Still Possible to be Insulted!

It goes without saying that our Western bodies are larger than most Japanese bodies.  By Western standards, THEY are VERY slender.  In fact their size is generally so uniform, that when shopping for clothes, there’s often only one size available in women’s wear. I frequently see an item of clothing I’d like to try, only to discover it’s in one size only, and that one size is decidedly too small for this woman.
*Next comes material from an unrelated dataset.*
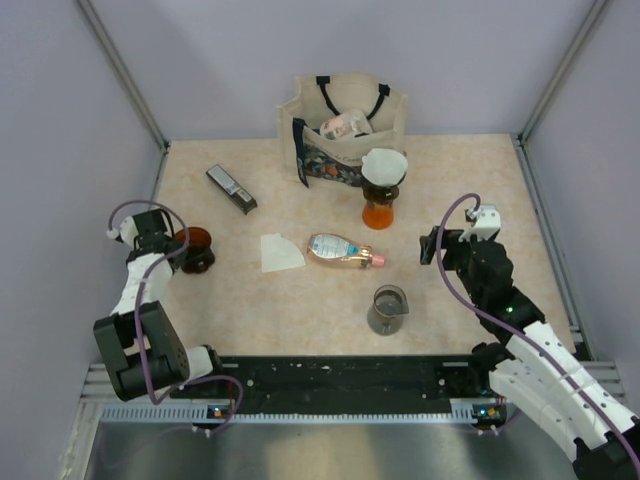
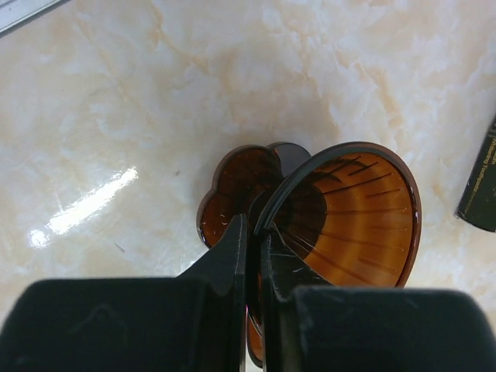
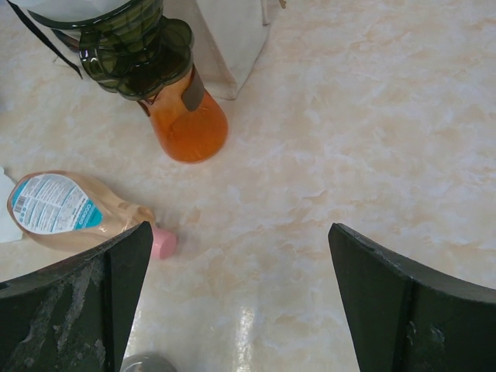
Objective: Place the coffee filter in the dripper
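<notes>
Note for your log: beige marbled surface (image 1: 460, 180), glossy, closed in by three plain pale lilac-grey panels: back wall (image 1: 330, 40), left wall (image 1: 50, 130), right wall (image 1: 610, 130). Aluminium posts (image 1: 120, 72) run down both rear corners. A black rail (image 1: 330, 372) edges the near side, with a brushed metal sheet (image 1: 300, 450) below it. From the left wrist you see a bright glare streak (image 2: 85, 205) on the top.

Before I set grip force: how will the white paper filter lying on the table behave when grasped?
The paper filter looks thin and flat, so probably floppy and light. On the glossy table it may slide rather than lift, and a pinch would likely crease it.
</notes>
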`<state>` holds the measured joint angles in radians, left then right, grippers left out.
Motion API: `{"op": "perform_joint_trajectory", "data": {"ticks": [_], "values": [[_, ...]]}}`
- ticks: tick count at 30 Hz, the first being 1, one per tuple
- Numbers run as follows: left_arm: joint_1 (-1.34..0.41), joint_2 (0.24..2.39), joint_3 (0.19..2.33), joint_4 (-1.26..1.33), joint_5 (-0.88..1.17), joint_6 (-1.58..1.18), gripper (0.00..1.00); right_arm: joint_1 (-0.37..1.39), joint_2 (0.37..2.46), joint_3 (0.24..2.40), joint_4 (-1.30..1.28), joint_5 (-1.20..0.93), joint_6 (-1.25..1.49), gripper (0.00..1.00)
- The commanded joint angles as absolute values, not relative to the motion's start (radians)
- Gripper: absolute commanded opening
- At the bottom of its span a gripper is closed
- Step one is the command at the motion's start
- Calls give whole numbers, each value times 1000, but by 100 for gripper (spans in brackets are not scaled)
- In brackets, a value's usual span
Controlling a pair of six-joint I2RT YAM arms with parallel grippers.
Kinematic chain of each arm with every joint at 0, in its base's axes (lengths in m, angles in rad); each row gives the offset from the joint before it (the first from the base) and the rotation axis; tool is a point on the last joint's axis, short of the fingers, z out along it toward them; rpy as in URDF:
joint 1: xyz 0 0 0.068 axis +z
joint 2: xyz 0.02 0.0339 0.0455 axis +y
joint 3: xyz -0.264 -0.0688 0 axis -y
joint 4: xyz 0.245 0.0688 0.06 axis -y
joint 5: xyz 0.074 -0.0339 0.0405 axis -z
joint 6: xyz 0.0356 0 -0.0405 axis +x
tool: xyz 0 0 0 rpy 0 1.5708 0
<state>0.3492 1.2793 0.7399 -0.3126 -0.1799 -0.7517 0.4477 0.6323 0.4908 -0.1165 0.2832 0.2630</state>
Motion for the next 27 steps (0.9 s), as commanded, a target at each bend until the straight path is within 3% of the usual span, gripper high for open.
{"op": "perform_joint_trajectory", "data": {"ticks": [1, 9, 17, 27], "values": [[354, 1296, 793, -359, -121, -718, 0, 454, 621, 531, -100, 288, 256, 96], [290, 1128, 784, -298, 268, -670, 0, 454, 629, 528, -95, 281, 255, 96], [-173, 1040, 903, -313, 457, -578, 0, 456, 640, 529, -100, 290, 259, 96], [-616, 1109, 1041, -267, 472, -546, 0, 454, 637, 520, -107, 356, 273, 98]]}}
I probably could have fit into it at age 16 or 17.  Such is life.

As a relatively familiar shopper in Japanese department stores, I’m quite sure the salespeople are instructed to go out of their way to try and be helpful to their foreign guests.  They always make sure to speak the Japanese word for welcome when I walk past them or within hearing distance  This is a nice touch, but I also see them trying to decide whether to approach me or not, if I linger or show interest in something.

Along with the word of welcome, I prefer just a nod or smile of recognition acknowledging that I’m in their territory and they’ve noted it.  I wish I could tell them, “I’ll know where to find you if I need you. ” I HATE a hoverer.  It can drive me to descend to rudeness very quickly.  I realize the language gap puts them at a disadvantage.  Ball in my court, please. Usually all goes quite well and we end up with a smiling transaction.  win/win, so to speak.

So it was that as I was on my way to lunch at a dep’t. store restaurant,  I got a bit distracted, as is my tendency, by a For Sale sign. I was just casually checking it out.

The saleswoman, who must have been nearby, sniffed a target and began to hover and smile too intensely,.  Initially, she tried  to show me that some of the items I was looking at had half of an expandable elasticized waist which, if her luck held, might just fit me. I could see that without her pointing it out to me. I tried to move away from her.  But she was not to be tossed aside. Undaunted, she showed me a second item.  Not an item that I’d picked up, but one she decided might be suitable for me.  Arigatou gozaimasu (thank you) I quickly said to her, hoping she could tell from my attitude that I was just being polite and was not interested in her help. Undeterred, she pulled out the big gun.  It was a pair of pants whose waist was completely elasticized.  To my horror, with two hands, she pulled apart the waist band to its maximum expansion to assure me it was large enough to fit a baby elephant! (my interpretation) And therefore…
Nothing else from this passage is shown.